Talons aiguilles

Marilyn allait jusqu’à raccourcir l’un des deux afin d’accentuer le déhanchement… Aux talons aiguilles, les femmes devraient-elles féminité et érotisme* ? Accessoires de séduction, ils font polémique : tour à tour encensés, dénoncés comme emblème du mauvais genre, interdits dans les avions, mais recommandés dans les bordels, signe de l’oppression machiste imposée aux femmes (années soixante-dix), ils sont devenus l’indispensable de toute séductrice (et fashionista) qui se respecte…

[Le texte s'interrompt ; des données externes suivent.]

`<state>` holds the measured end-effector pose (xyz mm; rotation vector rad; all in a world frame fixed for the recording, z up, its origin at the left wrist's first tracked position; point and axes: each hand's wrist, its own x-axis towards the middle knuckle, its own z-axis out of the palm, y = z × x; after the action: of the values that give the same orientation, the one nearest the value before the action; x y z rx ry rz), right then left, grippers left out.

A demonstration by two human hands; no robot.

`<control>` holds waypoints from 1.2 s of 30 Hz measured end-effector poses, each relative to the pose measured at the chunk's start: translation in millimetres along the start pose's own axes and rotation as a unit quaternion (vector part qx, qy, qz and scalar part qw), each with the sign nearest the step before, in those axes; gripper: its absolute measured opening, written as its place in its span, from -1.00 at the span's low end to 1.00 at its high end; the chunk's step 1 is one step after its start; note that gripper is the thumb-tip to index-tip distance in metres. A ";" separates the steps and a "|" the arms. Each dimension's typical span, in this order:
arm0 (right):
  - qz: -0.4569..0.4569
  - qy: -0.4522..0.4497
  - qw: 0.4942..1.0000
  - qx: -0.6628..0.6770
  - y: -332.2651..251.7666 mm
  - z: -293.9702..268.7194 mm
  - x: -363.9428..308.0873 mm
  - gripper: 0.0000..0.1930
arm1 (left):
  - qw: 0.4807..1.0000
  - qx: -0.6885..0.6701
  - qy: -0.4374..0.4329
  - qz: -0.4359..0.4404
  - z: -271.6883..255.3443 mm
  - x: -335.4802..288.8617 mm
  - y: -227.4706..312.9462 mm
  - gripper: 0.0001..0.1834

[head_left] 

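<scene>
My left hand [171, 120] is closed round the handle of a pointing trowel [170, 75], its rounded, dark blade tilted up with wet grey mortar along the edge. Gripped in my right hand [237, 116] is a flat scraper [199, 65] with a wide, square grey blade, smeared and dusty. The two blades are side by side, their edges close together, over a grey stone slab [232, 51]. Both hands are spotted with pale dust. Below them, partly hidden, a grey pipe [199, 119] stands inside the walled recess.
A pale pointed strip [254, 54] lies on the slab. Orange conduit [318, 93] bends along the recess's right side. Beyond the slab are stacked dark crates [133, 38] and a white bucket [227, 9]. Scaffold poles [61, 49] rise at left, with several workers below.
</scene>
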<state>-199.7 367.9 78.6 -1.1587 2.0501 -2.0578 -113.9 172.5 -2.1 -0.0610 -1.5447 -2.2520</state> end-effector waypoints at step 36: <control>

De l’Italie, où ils ont été créés il y a soixante ans, ils ont gardé la désignation de Stiletto pour les talons supérieurs à 10 cm : un même mot pour désigner le petit couteau à lame mince, et l’outil qui troue… Depuis, ils enflamment l’imagination phallique des créateurs (tous des hommes !) – qui de Ferragamo à Roger Vivier en passant par Louboutin, multiplient les propositions suggestives pour des clientes toujours plus exigeantes : talons épine, talons croupe, talons transparents laissant apparaître la nudité de la voûte plantaire, talons sur mesure pour Madonna qui les porte, car « ils durent plus longtemps que le sexe ».

C’est dire la charge sexuelle et érotique du pied chaussé. Car du cou-de-pied à la jambe, c’est tout le corps qui semble mis en tension, rappelant l’arc de jouissance pendant l’orgasme. La surenchère dans la hauteur (« Montez me voir un de ces jours » Mae West), et dans le nombre (Carrie Bradshaw dans Sex and the City) ne demande qu’à suivre. Sarah ne peut plus sortir « à plat », elle serait « comme nue ». Le fétichiste qui sommeille en tout homme (« elle n’a pas de pénis mais elle a des talons aiguilles ») y trouve son compte. La magie de l’artifice qui consiste « à lui mettre le cul sur un piédestal, là où il doit être », contribue à faire oublier ce qui lui manque… Pour un temps.